▶ Your instructions: Starting at the top of the data and ending with the line that holds "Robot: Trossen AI", transcribe each line exactly; include both ends.
Input for this task Block Start
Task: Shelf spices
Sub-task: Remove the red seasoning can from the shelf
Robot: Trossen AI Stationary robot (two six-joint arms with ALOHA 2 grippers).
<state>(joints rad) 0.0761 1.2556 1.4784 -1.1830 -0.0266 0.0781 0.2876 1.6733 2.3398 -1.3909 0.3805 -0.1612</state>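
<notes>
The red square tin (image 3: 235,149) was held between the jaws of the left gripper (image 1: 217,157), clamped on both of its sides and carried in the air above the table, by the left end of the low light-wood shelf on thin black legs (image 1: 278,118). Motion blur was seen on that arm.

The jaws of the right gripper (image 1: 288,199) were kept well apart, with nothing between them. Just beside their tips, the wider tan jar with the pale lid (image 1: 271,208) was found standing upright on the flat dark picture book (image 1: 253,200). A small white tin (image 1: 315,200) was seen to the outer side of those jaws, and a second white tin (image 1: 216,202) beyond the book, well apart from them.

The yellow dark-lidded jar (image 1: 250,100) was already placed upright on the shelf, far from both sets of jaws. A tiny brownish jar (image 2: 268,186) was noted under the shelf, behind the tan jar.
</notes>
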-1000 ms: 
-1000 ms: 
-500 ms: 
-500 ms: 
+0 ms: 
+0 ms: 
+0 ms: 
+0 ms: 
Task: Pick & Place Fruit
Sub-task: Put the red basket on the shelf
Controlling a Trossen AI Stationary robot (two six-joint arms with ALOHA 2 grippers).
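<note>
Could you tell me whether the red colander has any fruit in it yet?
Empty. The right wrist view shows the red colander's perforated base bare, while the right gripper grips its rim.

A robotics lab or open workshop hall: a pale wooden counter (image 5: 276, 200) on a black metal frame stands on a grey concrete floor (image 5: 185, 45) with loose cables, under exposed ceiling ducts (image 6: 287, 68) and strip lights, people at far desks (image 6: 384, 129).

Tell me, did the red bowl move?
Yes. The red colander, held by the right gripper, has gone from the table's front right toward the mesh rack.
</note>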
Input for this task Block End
▶ Output:
Task: Shelf spices
Sub-task: Remove the red seasoning can from the shelf
Robot: Trossen AI Stationary robot (two six-joint arms with ALOHA 2 grippers).

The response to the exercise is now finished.